Drones are great. But they are also flying machines that can do lots of stupid and dangerous things. Like, for instance, fly over a major league baseball game packed with spectators. It happened at Fenway Park last night, and the FAA is not happy.

The illegal flight took place last night during a Red Sox-Blue Jays game at Fenway; the drone, a conspicuously white DJI Phantom, reportedly first showed up around 9:30 PM, coming and going over the next hour.

One of the many fans who shot a video of the drone, Chris O’Brien, told CBS Boston that “it would kind of drop fast then go back up then drop and spin. It was getting really low and close to the players. At one point it was getting really low and I was wondering are they going to pause the game and whatever, but they never did.

Places where flying is regularly prohibited, like airports and major landmarks like stadiums, often have no-fly rules baked into the GPS systems of drones — and that’s the case with DJI. In a statement, however, the company said that “whoever flew this drone over the stadium apparently overrode our geofencing system and deliberately violated the FAA temporary flight restriction in place over the game.”

The FAA said that it (and Boston PD) is investigating both to local news and in a tweet explaining why it is illegal.

That’s three nautical miles, which is quite a distance, covering much of central Boston.
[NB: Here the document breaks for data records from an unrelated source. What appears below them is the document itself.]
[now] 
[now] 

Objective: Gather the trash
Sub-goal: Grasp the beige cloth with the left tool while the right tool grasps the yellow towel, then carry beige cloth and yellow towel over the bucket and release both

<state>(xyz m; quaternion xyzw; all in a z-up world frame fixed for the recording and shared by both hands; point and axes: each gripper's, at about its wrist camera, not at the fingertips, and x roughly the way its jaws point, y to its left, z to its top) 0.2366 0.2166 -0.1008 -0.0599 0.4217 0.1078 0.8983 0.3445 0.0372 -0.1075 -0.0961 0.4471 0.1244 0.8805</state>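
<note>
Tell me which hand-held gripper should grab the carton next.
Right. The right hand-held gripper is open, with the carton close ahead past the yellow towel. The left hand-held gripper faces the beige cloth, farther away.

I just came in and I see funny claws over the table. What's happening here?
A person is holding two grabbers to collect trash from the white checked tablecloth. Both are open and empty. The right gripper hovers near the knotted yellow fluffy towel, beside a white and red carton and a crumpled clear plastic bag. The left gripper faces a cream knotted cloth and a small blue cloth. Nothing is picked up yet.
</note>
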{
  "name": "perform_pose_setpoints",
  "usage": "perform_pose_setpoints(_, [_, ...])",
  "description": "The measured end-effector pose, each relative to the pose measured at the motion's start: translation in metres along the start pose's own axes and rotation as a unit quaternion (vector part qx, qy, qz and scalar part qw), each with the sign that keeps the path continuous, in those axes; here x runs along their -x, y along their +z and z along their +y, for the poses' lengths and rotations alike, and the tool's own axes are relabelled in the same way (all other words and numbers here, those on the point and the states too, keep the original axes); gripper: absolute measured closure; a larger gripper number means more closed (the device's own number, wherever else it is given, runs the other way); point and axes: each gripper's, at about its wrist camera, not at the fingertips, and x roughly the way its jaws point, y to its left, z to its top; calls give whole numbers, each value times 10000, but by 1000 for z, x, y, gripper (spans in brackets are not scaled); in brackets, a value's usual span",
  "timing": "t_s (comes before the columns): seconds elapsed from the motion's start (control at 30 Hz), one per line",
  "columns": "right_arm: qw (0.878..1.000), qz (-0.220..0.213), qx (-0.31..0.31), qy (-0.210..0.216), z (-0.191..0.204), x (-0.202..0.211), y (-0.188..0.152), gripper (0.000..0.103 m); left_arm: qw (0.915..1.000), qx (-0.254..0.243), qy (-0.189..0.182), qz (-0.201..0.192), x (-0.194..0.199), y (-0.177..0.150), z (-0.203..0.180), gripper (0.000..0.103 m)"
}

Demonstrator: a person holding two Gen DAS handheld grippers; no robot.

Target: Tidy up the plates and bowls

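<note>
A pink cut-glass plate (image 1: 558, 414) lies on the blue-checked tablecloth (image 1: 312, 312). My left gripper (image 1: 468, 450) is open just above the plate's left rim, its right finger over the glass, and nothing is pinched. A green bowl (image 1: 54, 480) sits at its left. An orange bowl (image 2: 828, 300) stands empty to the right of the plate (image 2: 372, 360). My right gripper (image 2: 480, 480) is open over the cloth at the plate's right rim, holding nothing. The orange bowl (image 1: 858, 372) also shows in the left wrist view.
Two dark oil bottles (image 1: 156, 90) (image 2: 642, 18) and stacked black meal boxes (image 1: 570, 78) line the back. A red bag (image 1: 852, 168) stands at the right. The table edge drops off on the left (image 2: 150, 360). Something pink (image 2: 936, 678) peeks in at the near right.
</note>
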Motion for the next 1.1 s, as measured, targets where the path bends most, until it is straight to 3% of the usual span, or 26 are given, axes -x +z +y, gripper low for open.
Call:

You don’t really take chances when there are tens of thousands of people all gathered in one spot on a regular basis like that. Drones open up some pretty ugly security scenarios.

Of course, this wasn’t a mile and a half from Fenway, which might have earned a slap on the wrist, but directly over the park, which as the FAA notes above could lead to hundreds of thousands in fines and actual prison time. It’s not hard to imagine why: If that drone had lost power or caught a gust (or been hit by a fly ball, at that altitude), it could have hurt or killed someone in the crowd.

It’s especially concerning when the FAA is working on establishing new rules for both hobby and professional drone use. You should leave a comment there if you feel strongly about this, by the way.

Here’s hoping they catch the idiot who did this. It just goes to show that you can’t trust people to follow the rules, even when they’re coded into a craft’s OS. It’s things like this that make mandatory registration of drones sound like a pretty good idea.

(Red Sox won, by the way. But the season’s off to a rough start.)